═════ DATA BELOW ═════
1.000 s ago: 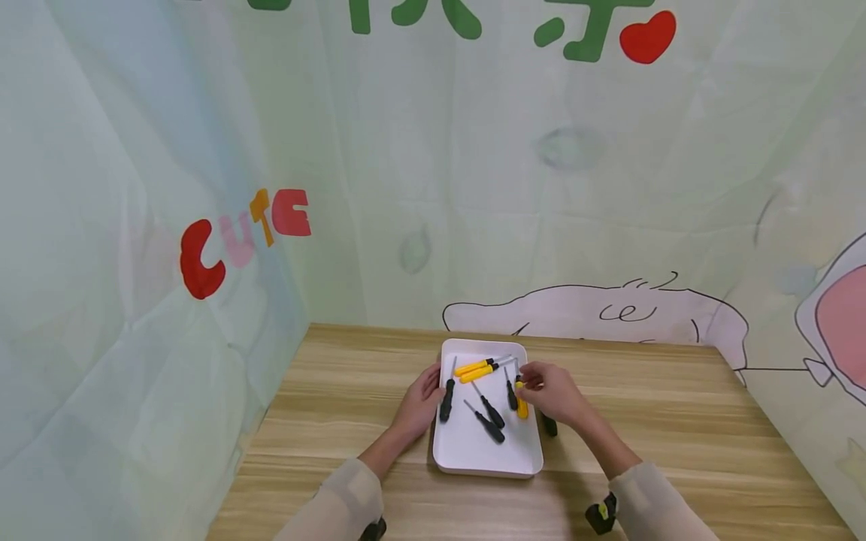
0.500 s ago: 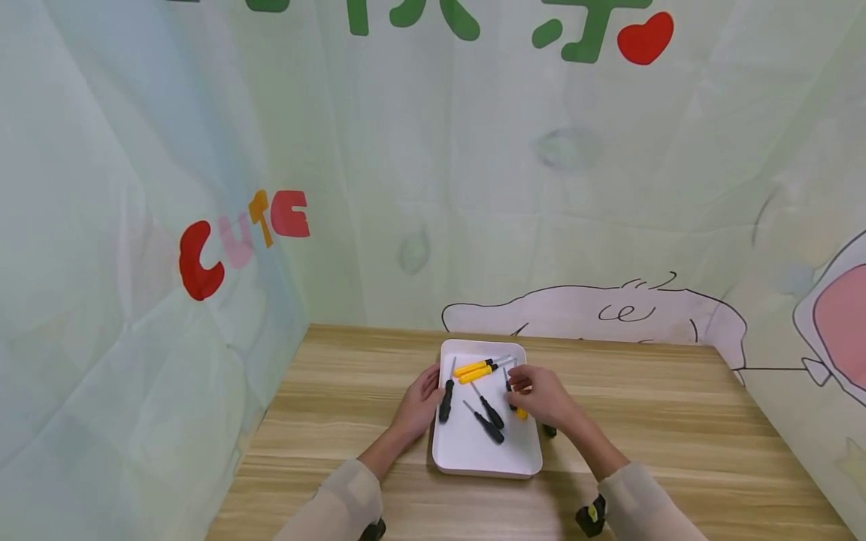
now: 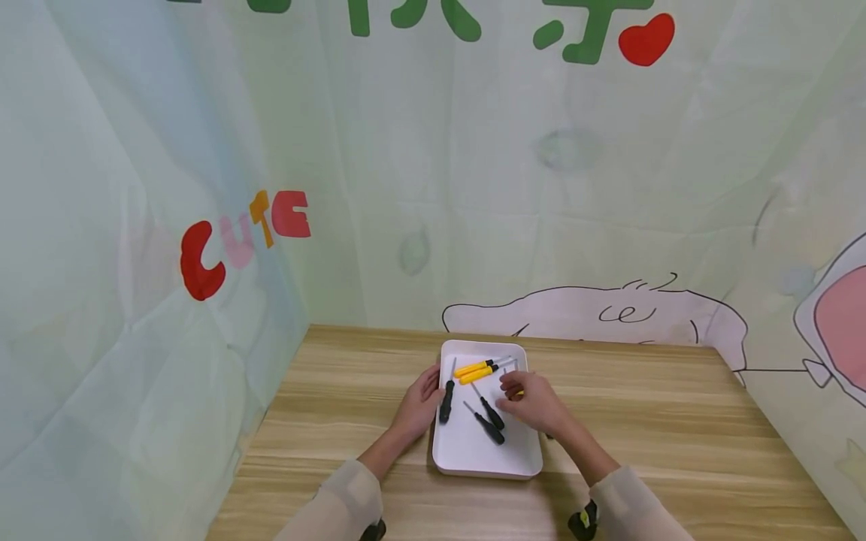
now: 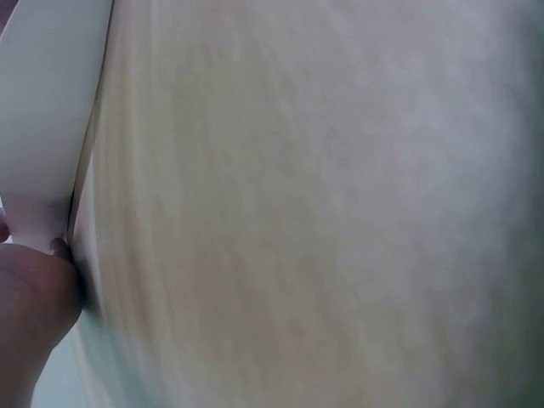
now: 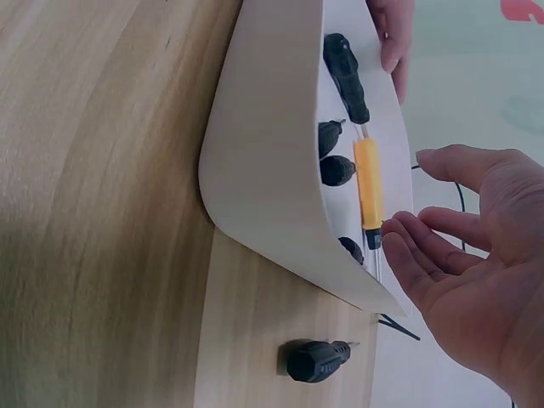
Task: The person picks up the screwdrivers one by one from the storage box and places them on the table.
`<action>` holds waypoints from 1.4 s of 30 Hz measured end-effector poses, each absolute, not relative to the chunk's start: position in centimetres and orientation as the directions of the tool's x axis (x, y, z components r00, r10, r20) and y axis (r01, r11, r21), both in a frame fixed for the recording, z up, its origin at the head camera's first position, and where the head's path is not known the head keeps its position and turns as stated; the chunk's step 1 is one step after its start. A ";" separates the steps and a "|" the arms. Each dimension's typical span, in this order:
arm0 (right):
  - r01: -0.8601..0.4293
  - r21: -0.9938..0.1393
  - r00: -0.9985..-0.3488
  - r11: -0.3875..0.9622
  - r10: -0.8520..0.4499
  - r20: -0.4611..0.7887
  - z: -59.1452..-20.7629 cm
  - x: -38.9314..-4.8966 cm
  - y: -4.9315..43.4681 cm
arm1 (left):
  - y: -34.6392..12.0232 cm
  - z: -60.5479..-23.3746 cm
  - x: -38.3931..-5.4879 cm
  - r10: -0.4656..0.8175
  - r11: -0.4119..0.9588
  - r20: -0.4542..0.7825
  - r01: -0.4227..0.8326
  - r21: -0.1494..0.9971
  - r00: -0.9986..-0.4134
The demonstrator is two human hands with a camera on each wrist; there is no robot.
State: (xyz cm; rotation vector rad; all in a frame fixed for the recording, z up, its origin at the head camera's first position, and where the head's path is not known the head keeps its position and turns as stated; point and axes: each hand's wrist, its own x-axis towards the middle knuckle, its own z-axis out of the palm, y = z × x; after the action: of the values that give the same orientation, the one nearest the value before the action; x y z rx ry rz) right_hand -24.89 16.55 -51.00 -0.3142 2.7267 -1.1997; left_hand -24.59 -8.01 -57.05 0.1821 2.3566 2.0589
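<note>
A white tray point(image 3: 485, 460) holds several screwdrivers. My left hand point(image 3: 418, 406) holds the tray's left wall, thumb at the rim and fingers outside. My right hand point(image 3: 534, 404) hovers over the tray's right side, with nothing between its loosely bent fingers in the right wrist view. It mostly hides a yellow-handled and a black-handled screwdriver below it. Two yellow screwdrivers point(image 3: 476, 373) lie side by side near the far end. A black screwdriver point(image 3: 446, 404) lies along the left wall, and two more black ones, including this screwdriver point(image 3: 491, 430), lie in the middle.
Just right of the tray, another black screwdriver point(image 5: 316, 361) lies on the wooden table point(image 3: 345, 376). A printed cloth backdrop point(image 3: 379, 278) rises behind the table and along its left side. Black wrist devices, such as this one point(image 3: 583, 520), sit at both cuffs.
My right hand has shifted left, from the tray's right edge to farther over its inside, covering the yellow and black screwdrivers there. The left hand and tray stay put.
</note>
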 end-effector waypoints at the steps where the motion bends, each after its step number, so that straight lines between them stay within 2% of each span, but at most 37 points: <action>1: -0.131 -0.743 -0.967 0.657 -0.250 -0.050 -51.1 -24.9 16.5 | -8.0 -57.1 -24.6 0.091 0.130 0.071 0.083 0.988 -0.993; 14: -0.148 -0.728 -0.959 0.669 -0.276 -0.059 -52.3 -25.1 15.8 | -8.1 -57.4 -24.7 0.093 0.118 0.064 0.075 0.990 -0.994; 25: -0.213 -0.687 -0.950 0.695 -0.311 -0.020 -53.1 -25.0 15.2 | -8.0 -57.1 -24.6 0.095 0.137 0.065 0.077 0.988 -0.993; 42: -0.290 -0.560 -0.946 0.776 -0.323 0.042 -54.0 -25.1 14.1 | -8.0 -57.2 -24.7 0.095 0.125 0.072 0.083 0.989 -0.993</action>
State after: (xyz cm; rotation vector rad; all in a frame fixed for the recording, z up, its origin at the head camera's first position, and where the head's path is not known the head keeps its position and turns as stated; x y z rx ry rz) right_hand -25.13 14.12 -54.01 -0.5017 2.9079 -0.9024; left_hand -24.71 -7.97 -57.20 0.1866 2.3489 2.0638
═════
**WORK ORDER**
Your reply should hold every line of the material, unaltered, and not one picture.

**ANSWER BOX**
1.000 s ago: 
0.500 s ago: 
now: 
now: 
now: 
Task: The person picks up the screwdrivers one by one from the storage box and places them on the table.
`<action>` holds waypoints from 1.4 s of 30 Hz measured end-effector poses, each absolute, not relative to the chunk's start: position in centimetres and orientation as the directions of the tool's x axis (x, y, z components r00, r10, r20) and y axis (r01, r11, r21), both in a frame fixed for the recording, z up, its origin at the head camera's first position, and where the head's path is not known the head keeps its position and turns as stated; the chunk's step 1 is one step after its start. A ";" separates the steps and a "|" the arms. Each dimension's typical span, in this order:
arm0 (right):
  - r01: -0.8601..0.4293
  - r21: -0.9938..0.1393
  - r00: -0.9985..-0.3488
  - r11: -0.3875..0.9622
  - r10: -0.8520..0.4499
  - r20: -0.4611..0.7887
  - z: -59.1452..-20.7629 cm
  - x: -38.9314..-4.8966 cm
  - y: -4.9315..43.4681 cm
arm1 (left):
  - y: -34.6392..12.0232 cm
  - z: -60.5479..-23.3746 cm
  - x: -38.3931..-5.4879 cm
  - r10: -0.4656..0.8175
  - r11: -0.4119..0.9588
  - r20: -0.4542..0.7825
  - r01: -0.4227..0.8326
  - r21: -0.1494..0.9971
  - r00: -0.9986..-0.4134
The demonstrator is two human hands with a camera on each wrist; there is no robot.
State: (xyz cm; rotation vector rad; all in a frame fixed for the recording, z up, its origin at the head camera's first position, and where the head's path is not known the head keeps its position and turns as stated; point and axes: each hand's wrist, its own x-axis towards the middle knuckle, its own z-axis out of the palm, y = z × x; after the action: of the values that give the same orientation, the one nearest the value before the action; x y z rx ry rz) right_hand -24.89 16.55 -51.00 -0.3142 2.7267 -1.1997; left_hand -24.59 -8.01 -57.05 0.1821 2.3566 2.0589
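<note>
A white tray point(image 3: 485, 460) holds several screwdrivers. My left hand point(image 3: 418, 406) holds the tray's left wall, thumb at the rim and fingers outside. My right hand point(image 3: 534, 404) hovers over the tray's right side, with nothing between its loosely bent fingers in the right wrist view. It mostly hides a yellow-handled and a black-handled screwdriver below it. Two yellow screwdrivers point(image 3: 476, 373) lie side by side near the far end. A black screwdriver point(image 3: 446, 404) lies along the left wall, and two more black ones, including this screwdriver point(image 3: 491, 430), lie in the middle.
Just right of the tray, another black screwdriver point(image 5: 316, 361) lies on the wooden table point(image 3: 345, 376). A printed cloth backdrop point(image 3: 379, 278) rises behind the table and along its left side. Black wrist devices, such as this one point(image 3: 583, 520), sit at both cuffs.
My right hand has shifted left, from the tray's right edge to farther over its inside, covering the yellow and black screwdrivers there. The left hand and tray stay put.
</note>
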 end-effector waypoints at the steps where the motion bends, each after its step number, so that straight lines between them stay within 2% of each span, but at most 37 points: <action>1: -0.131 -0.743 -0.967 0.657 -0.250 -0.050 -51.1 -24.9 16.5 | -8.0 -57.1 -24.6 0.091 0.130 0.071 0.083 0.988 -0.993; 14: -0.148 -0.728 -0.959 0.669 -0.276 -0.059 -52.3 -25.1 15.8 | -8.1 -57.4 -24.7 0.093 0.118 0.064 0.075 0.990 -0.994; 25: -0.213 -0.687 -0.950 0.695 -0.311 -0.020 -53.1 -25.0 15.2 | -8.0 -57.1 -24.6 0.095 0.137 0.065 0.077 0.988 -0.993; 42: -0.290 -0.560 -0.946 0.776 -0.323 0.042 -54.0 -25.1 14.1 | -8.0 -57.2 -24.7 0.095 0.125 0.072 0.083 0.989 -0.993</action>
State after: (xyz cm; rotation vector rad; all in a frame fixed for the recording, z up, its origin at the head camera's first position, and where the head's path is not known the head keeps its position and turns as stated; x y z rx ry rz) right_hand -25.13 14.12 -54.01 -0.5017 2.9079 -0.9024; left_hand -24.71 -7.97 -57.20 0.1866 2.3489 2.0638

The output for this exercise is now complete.